*Exercise objective*
Each line below must be reproduced exactly as it stands. Pictures stay out of the copy.

*Supplied material*

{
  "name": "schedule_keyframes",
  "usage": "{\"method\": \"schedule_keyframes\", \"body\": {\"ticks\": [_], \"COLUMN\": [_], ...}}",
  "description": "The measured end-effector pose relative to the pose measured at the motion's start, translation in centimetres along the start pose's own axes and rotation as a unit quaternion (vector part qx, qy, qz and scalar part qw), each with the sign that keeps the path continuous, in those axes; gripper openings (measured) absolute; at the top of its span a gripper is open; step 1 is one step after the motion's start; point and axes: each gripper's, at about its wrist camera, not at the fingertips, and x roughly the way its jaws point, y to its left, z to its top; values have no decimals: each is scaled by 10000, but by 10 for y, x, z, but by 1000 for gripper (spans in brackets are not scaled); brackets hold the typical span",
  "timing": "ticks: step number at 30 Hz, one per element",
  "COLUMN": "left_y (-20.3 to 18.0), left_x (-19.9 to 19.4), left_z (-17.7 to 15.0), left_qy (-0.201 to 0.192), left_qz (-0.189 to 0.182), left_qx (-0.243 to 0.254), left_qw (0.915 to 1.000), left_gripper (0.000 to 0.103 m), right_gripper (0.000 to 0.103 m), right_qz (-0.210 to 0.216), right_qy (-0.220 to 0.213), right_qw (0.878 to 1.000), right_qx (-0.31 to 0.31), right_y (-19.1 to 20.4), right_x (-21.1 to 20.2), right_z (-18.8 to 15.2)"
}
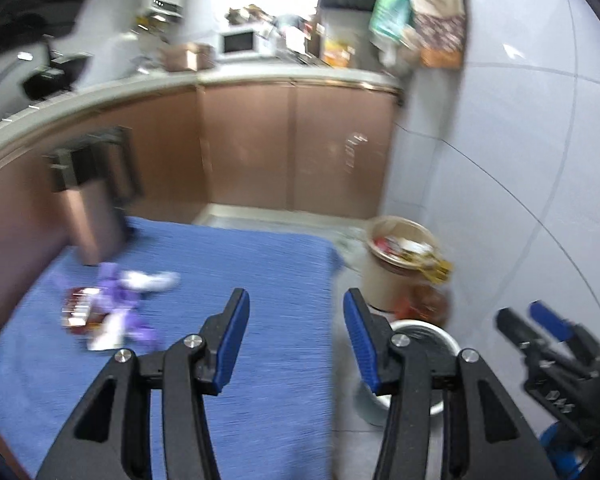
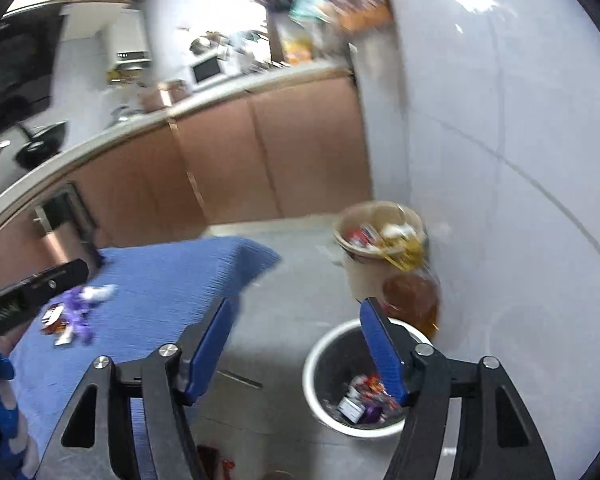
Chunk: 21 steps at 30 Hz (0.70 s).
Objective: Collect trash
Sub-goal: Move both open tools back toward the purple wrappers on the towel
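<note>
A heap of wrappers (image 1: 112, 304), purple, white and red, lies on the left part of a blue cloth (image 1: 236, 280); it also shows in the right wrist view (image 2: 74, 314). My left gripper (image 1: 296, 300) is open and empty above the cloth, right of the heap. My right gripper (image 2: 296, 308) is open and empty, above the floor by a white-rimmed trash bin (image 2: 320, 364) with wrappers (image 2: 366, 398) inside. The bin's rim (image 1: 428, 328) shows in the left wrist view. The right gripper (image 1: 532, 316) shows there at far right.
A beige bucket (image 2: 380, 236) full of rubbish stands by the tiled wall, with a brown bottle (image 2: 412, 300) in front of it. Brown kitchen cabinets (image 1: 292, 144) run behind. A brown and black upright object (image 1: 94, 200) stands at the cloth's far left corner.
</note>
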Motion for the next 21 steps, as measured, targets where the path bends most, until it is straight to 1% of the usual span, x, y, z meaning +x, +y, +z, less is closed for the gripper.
{"method": "schedule_keyframes", "body": {"ticks": [3,5,6,9,12,16,21], "left_y": [30,49,58,79,99,122,148], "left_x": [-26,-42,-51,-74,-98,-129,-151], "left_z": [-6,-10,-12,-19,-26,-39,-52], "left_qy": [-193,-289,-331,-464,-646,-883,-1013], "left_qz": [384,546,606,775,961,1162,1342], "left_qx": [-69,-159,-213,-351,-468,-635,-813], "left_qw": [9991,9980,9974,9953,9922,9873,9824], "left_gripper": [47,47,47,48,51,59,60], "right_gripper": [77,80,82,84,89,93,95], "right_qz": [243,388,459,603,729,775,738], "right_qy": [-204,-326,-377,-516,-607,-680,-757], "right_qw": [9992,9979,9971,9945,9919,9895,9872], "right_qx": [-233,-393,-477,-676,-848,-1008,-1193], "right_y": [35,56,67,93,118,140,163], "right_x": [-16,-26,-31,-42,-54,-67,-80], "right_z": [5,7,8,10,10,10,7]}}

*Your solution*
{
  "name": "schedule_keyframes",
  "usage": "{\"method\": \"schedule_keyframes\", \"body\": {\"ticks\": [_], \"COLUMN\": [_], ...}}",
  "description": "The measured end-effector pose relative to the pose measured at the motion's start, translation in centimetres along the start pose's own axes and rotation as a unit quaternion (vector part qx, qy, qz and scalar part qw), each with the sign that keeps the path continuous, in those axes; gripper openings (measured) absolute; at the top of its span a gripper is open; step 1 is one step after the motion's start; point and axes: each gripper's, at about its wrist camera, not at the fingertips, and x roughly the way its jaws point, y to its left, z to its top; values have no decimals: each is scaled by 10000, but by 10 for y, x, z, but by 1000 for gripper (spans in brackets are not scaled); brackets hold the typical span",
  "timing": "ticks: step number at 30 Hz, one per element",
  "COLUMN": "left_y (-20.3 to 18.0), left_x (-19.9 to 19.4), left_z (-17.7 to 15.0), left_qy (-0.201 to 0.192), left_qz (-0.189 to 0.182), left_qx (-0.243 to 0.254), left_qw (0.915 to 1.000), left_gripper (0.000 to 0.103 m), right_gripper (0.000 to 0.103 m), right_qz (-0.210 to 0.216), right_qy (-0.220 to 0.213), right_qw (0.878 to 1.000), right_qx (-0.31 to 0.31), right_y (-19.1 to 20.4), right_x (-21.1 to 20.2), right_z (-18.8 to 15.2)"
}
Chunk: 21 steps at 30 Hz (0.70 s).
Objective: Collect trash
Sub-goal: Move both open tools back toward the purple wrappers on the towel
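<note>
A heap of wrappers (image 1: 112, 304), purple, white and red, lies on the left part of a blue cloth (image 1: 236, 280); it also shows in the right wrist view (image 2: 74, 314). My left gripper (image 1: 296, 300) is open and empty above the cloth, right of the heap. My right gripper (image 2: 296, 308) is open and empty, above the floor by a white-rimmed trash bin (image 2: 320, 364) with wrappers (image 2: 366, 398) inside. The bin's rim (image 1: 428, 328) shows in the left wrist view. The right gripper (image 1: 532, 316) shows there at far right.
A beige bucket (image 2: 380, 236) full of rubbish stands by the tiled wall, with a brown bottle (image 2: 412, 300) in front of it. Brown kitchen cabinets (image 1: 292, 144) run behind. A brown and black upright object (image 1: 94, 200) stands at the cloth's far left corner.
</note>
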Motion for the next 21 steps, as measured, targets where the path bends most, until it is straight to 1% of the usual span, x, y, z meaning +x, +y, +z, less is closed for the gripper.
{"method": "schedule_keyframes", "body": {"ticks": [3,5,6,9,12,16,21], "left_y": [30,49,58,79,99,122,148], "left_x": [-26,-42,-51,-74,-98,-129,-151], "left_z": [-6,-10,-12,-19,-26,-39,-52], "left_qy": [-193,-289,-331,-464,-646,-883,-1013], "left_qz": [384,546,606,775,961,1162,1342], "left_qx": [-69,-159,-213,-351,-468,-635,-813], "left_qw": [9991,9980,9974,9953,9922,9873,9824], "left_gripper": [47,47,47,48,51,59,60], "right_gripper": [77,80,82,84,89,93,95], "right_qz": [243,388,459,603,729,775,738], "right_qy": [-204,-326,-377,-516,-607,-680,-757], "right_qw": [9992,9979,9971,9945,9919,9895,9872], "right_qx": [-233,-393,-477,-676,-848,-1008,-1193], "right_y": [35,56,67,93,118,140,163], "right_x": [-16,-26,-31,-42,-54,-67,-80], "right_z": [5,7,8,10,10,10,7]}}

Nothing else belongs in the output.